▶ Brief
From the line containing "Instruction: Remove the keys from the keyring" through the last line of the entries, output the text exactly. Pictures stay out.

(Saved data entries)
# # # #

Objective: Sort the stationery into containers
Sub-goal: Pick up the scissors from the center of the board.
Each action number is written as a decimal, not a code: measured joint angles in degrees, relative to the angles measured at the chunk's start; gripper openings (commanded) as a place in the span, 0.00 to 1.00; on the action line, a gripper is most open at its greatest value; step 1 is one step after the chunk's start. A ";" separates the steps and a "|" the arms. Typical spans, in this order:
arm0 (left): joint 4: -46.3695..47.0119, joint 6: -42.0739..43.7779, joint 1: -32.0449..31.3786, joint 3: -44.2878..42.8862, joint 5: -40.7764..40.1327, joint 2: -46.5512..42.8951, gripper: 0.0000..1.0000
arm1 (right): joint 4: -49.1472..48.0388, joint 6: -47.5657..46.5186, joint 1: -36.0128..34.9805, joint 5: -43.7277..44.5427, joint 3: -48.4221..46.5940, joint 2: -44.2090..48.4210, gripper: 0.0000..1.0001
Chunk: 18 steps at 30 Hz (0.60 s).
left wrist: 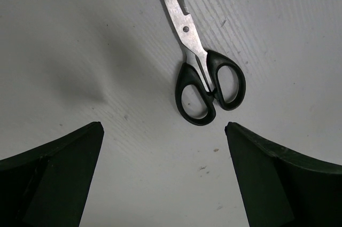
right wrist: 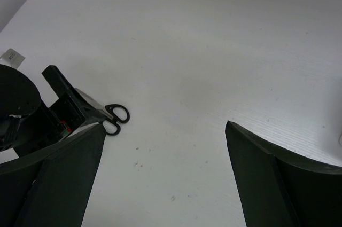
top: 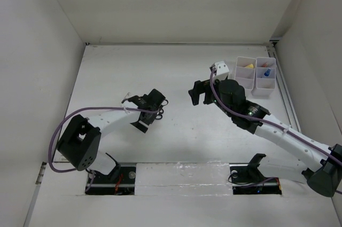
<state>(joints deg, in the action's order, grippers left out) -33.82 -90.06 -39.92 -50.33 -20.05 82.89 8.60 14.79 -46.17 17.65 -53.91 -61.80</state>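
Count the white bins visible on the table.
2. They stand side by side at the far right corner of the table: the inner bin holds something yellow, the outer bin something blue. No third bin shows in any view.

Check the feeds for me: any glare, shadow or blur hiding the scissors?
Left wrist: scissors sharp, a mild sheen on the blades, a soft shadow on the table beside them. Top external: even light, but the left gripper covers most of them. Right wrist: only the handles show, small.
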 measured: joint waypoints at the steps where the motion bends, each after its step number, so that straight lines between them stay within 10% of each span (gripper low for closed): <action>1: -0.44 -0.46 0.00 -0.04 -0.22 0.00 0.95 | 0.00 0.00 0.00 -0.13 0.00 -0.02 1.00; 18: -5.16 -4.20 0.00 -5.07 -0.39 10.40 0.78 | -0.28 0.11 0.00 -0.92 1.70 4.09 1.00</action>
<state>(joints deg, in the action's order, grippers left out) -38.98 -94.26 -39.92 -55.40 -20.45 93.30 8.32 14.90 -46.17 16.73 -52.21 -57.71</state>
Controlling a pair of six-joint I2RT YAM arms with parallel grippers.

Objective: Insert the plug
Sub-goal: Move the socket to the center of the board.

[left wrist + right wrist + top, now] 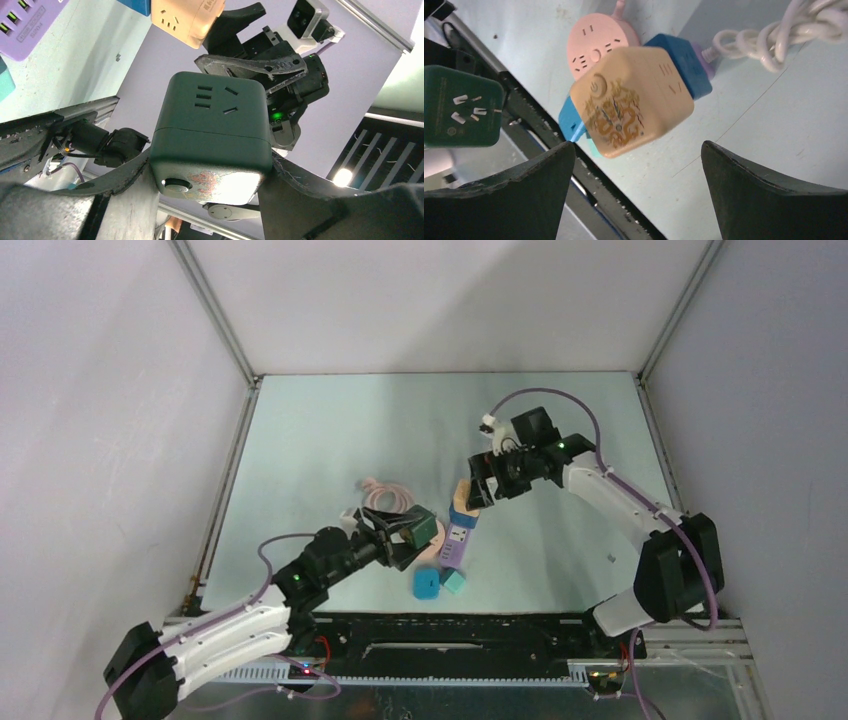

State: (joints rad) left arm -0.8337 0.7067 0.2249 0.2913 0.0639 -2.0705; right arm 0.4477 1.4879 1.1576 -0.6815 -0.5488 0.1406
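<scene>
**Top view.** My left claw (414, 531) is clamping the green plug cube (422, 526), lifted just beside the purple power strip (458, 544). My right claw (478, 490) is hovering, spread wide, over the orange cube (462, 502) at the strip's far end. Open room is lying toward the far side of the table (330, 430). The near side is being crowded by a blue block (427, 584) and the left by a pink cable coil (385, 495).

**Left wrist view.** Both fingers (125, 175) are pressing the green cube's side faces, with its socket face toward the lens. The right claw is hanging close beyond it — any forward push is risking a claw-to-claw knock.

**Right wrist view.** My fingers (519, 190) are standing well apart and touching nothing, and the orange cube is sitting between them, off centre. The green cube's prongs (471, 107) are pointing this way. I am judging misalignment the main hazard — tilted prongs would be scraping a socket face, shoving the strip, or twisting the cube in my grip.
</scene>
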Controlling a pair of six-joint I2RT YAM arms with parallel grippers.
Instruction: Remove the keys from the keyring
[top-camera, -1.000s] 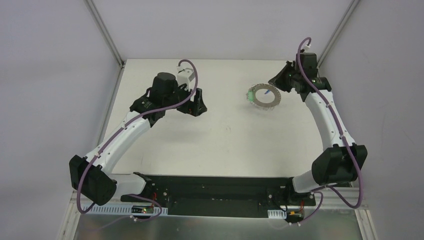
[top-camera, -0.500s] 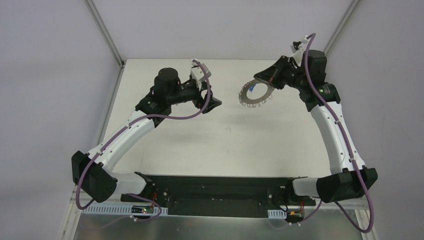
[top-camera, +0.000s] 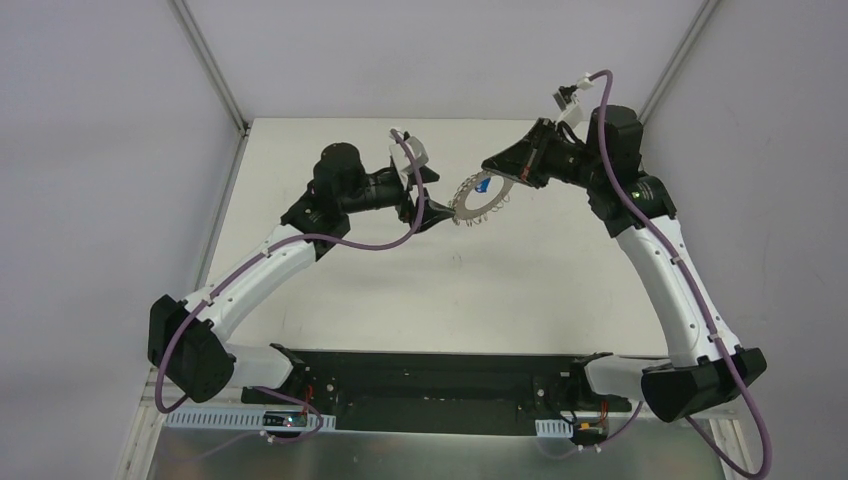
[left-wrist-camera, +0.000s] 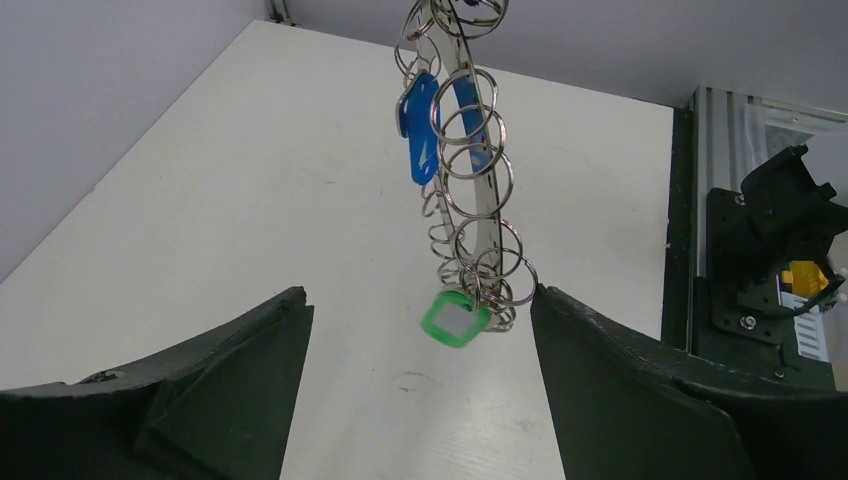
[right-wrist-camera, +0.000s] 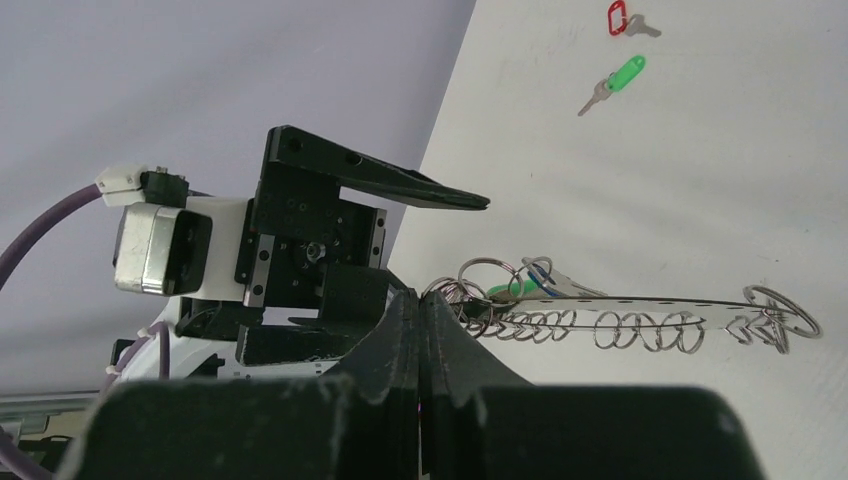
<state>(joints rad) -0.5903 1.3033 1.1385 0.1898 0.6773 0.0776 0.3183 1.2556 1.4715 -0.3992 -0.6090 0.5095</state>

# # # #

▶ Solution to this problem
Instruction: Remove the keys from the keyring
[top-camera, -1.000s] 
[top-camera, -0.500s] 
[top-camera, +0.000s] 
[left-wrist-camera, +0.000s] 
[right-wrist-camera, +0.000s] 
<state>(joints rad) -0.5903 1.3033 1.1385 0.1898 0.6773 0.0776 0.3183 1.2556 1.4715 -0.3992 -0.6090 0.5095</state>

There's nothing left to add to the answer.